Pictures aside, please retype the whole listing word for word.

=== THE DATA ===
# # # # #

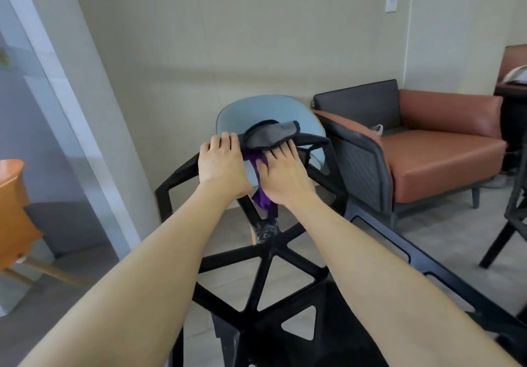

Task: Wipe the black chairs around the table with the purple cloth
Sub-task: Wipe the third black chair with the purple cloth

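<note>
A black chair with an open triangular frame stands directly below me, its backrest top farthest from me. My left hand grips the top rail of the backrest, fingers curled over it. My right hand presses the purple cloth against the backrest, fingers spread; most of the cloth is hidden under the hand. A grey and black fabric piece is draped over the top rail just beyond my fingers.
Behind the black chair stands a light blue chair. A brown leather sofa with a dark frame is at the right, an orange chair at the left by a glass partition. More black frames stand at the right edge.
</note>
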The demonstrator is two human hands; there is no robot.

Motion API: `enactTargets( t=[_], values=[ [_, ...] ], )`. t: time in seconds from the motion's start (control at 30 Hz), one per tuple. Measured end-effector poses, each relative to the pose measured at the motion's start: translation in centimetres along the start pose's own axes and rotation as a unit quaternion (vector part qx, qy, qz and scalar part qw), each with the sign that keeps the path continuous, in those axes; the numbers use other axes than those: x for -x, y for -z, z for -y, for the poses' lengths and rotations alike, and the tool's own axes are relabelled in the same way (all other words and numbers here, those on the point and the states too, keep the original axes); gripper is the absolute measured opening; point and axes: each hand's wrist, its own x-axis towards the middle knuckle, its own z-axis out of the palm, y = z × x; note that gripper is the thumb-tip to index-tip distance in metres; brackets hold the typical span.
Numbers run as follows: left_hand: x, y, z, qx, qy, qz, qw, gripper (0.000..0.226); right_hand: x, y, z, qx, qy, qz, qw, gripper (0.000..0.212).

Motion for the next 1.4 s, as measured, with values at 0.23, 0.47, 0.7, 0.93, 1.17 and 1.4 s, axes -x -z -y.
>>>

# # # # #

=== SOLUTION TO THIS TASK ===
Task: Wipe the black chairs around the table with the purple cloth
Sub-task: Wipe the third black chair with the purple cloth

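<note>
A black chair with an open triangular frame stands directly below me, its backrest top farthest from me. My left hand grips the top rail of the backrest, fingers curled over it. My right hand presses the purple cloth against the backrest, fingers spread; most of the cloth is hidden under the hand. A grey and black fabric piece is draped over the top rail just beyond my fingers.
Behind the black chair stands a light blue chair. A brown leather sofa with a dark frame is at the right, an orange chair at the left by a glass partition. More black frames stand at the right edge.
</note>
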The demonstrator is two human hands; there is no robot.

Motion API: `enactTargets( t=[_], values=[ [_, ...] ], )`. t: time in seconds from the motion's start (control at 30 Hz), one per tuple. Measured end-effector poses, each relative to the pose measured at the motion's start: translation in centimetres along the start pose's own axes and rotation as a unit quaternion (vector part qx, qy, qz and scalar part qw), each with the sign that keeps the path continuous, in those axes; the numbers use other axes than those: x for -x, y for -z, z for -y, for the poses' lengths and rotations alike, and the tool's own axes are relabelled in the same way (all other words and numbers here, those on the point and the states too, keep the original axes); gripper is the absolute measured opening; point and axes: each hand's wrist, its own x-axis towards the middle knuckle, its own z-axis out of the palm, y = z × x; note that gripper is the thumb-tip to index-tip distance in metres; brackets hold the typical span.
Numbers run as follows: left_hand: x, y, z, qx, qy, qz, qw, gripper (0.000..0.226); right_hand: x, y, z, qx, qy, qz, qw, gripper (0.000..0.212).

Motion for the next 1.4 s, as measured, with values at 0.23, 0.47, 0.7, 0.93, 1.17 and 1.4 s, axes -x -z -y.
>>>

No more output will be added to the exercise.